Besides the new procedures and technological advancements that keep them on the cutting edge of fertility and excited about their work, the doctors agree that the real rewards come in the form of patient gratification. When couples return to RPMG’s annual Parent’s Day celebrations with their children or the doctors are invited to attend birthday parties for IVF children because they are considered part of the family, their pride swells. “I just received a graduation picture from my first successful IVF case, a young woman who is now 19 and living in Colorado,” Dr. Meldrum said. “That’s when all this really hits home and is extremely rewarding.”

Dr. Yee truly enjoys the thread of humor contained in remarks he often hears from joking fathers who introduce him to others as “the guy who got my wife pregnant.” “We all laugh about it, but it’s very nice that they consider you such an important part of their families,” Dr. Yee said.

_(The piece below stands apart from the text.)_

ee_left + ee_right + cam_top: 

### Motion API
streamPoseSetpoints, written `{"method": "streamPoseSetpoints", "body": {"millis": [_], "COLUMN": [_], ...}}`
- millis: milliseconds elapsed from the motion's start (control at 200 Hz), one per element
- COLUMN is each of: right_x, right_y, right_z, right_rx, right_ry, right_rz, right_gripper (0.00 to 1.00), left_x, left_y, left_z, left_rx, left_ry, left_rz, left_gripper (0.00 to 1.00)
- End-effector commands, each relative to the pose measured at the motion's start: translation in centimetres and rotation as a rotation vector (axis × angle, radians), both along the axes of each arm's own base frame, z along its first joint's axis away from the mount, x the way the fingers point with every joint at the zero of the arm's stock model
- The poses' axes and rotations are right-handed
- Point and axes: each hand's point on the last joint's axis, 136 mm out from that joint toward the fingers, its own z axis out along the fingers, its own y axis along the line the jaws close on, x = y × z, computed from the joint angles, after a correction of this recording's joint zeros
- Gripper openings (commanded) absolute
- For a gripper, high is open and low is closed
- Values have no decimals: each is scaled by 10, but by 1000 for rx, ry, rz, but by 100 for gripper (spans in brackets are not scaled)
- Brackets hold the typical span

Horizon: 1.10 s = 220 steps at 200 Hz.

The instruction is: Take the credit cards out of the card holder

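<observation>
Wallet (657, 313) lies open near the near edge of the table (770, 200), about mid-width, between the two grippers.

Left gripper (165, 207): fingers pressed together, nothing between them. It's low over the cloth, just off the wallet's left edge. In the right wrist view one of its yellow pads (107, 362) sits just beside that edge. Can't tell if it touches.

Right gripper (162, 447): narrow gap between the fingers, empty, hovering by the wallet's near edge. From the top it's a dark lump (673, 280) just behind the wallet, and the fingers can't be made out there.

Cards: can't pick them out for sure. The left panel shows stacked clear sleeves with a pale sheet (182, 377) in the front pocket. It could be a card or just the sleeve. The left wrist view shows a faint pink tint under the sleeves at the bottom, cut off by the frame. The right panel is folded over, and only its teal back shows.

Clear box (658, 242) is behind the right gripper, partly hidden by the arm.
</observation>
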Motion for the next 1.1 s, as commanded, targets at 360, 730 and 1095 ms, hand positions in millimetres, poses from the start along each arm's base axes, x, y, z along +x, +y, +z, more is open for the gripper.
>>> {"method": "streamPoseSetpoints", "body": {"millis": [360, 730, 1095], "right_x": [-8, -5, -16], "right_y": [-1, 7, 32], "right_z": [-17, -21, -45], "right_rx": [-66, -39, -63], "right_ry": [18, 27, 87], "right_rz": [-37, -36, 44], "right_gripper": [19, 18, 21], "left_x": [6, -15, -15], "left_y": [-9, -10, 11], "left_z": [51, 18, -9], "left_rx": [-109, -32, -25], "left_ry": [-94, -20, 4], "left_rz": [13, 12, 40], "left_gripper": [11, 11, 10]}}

The doctors are also in agreement about the reasons behind the tremendous success rate of RPMG. The group’s success is the result of the combined knowledge, experience, commitment and dedication of the staff, and its team approach to each case. It’s also the result of proven leadership and outstanding administrative and technical support. But in the end, success is ultimately in the hands of the couple, and fate.

“We do our jobs by bringing sperm and egg together,” Dr. Yee said. “After that, it’s up to Mother Nature to do her part.”